Battery recycling in Australia – what are the next steps?
by Ellen Thornton at 13:45 in Battery, Environmental

Currently, in Australia, only 5% of handheld rechargeable batteries are recycled. Many of these contain hazardous substances with the capacity to harm people and the environment. This was one of the issues discussed by Commonwealth, State and Territory Environment Ministers on 28th July in Melbourne. They recognised successful pilot schemes in Toowoomba and Brisbane which, supported by the Queensland gover​nment and Battery Industry Working Group, showed the willingness within the community to recycle batteries. Ministers agreed to continue to work with the battery industry and agreed to consider stewardship approaches at their next meeting. Furthermore, they mentioned the possibility of regulatory options to underpin a voluntary scheme and other options to be determined by individual states.

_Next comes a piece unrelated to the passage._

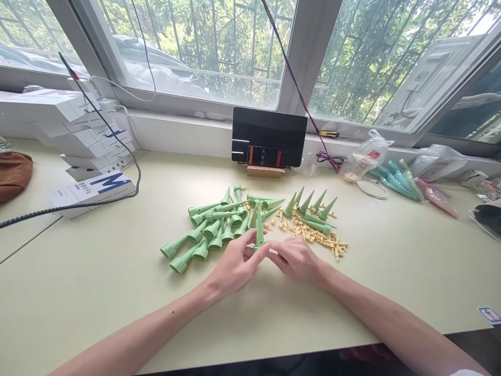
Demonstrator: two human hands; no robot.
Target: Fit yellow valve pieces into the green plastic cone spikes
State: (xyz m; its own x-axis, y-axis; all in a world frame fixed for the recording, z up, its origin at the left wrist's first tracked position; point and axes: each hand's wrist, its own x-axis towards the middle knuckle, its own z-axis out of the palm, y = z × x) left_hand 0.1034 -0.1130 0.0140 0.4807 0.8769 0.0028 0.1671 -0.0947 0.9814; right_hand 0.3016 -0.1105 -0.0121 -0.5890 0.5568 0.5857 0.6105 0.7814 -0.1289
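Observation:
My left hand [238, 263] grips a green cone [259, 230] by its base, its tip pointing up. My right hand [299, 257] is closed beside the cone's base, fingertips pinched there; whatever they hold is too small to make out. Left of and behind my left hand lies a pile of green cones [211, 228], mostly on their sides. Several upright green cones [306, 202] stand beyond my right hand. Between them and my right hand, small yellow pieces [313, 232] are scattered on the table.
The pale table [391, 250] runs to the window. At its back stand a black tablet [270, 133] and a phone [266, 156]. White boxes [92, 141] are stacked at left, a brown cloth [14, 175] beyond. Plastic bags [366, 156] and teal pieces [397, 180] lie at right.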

Current products stewardship

In Victoria, Sustainability Victoria has been running a number of stewardship programs for products including the battery scheme, BatteryBack​. Other programs include ByteBack for computers, PaintBack for paint and FlashBack for compact fluorescent lights. Regardless of the success of these schemes, the Environmental Protection Agency Victoria stresses that product stewardship is much more efficient when implemented nationally. This is much more effective as most companies affected by product stewardship operate nationally in Australia. As part of the National Waste Policy​, the Australian Government introduced the Product Stewardship Act 2011 which provides the framework to ​​manage national product stewardship schemes for products identified as national priorities. Televisions and computers will be the first to be managed under the national legislation with a lot of people pushing for batteries to be included as well.

Opinion

The Australian Battery Recycling Initiative (ABRI)​ fully support the recommendations from the Industry Working Group to the Environment Ministers for a national recycling program for rechargeable batteries. Although, they still think more should be done and have called on the government to expand the scope of the recommended scheme to include all batteries.  They say that if they are not managed correctly, batteries can end up in landfills leading to increased incidences of landfill fires with significant increases of dioxins into the atmosphere. This can lead to serious ongoing health impacts and hence increased health service costs.

EU comparison

In comparison, the European Union implemented its batteries and accumulator’s directive in 2006. The directive applies to all types of batteries and accumulators regardless and says that Member States must maximise collection of waste batteries and accumulators to minimise that reaching landfills. Collection schemes are required to be put in place so that batteries can be discarded of with no charge along with a number of other requirements of Member States to facilitate free and easy battery recycling for consumers. Manufacturers should also work with the Member State in order to improve the environmental performance of batteries and to develop batteries which contain less polluting or dangerous substances. With battery recycling rates above 50% in countries across the EU, it is clear that legislation covering all battery types can be effectively implemented.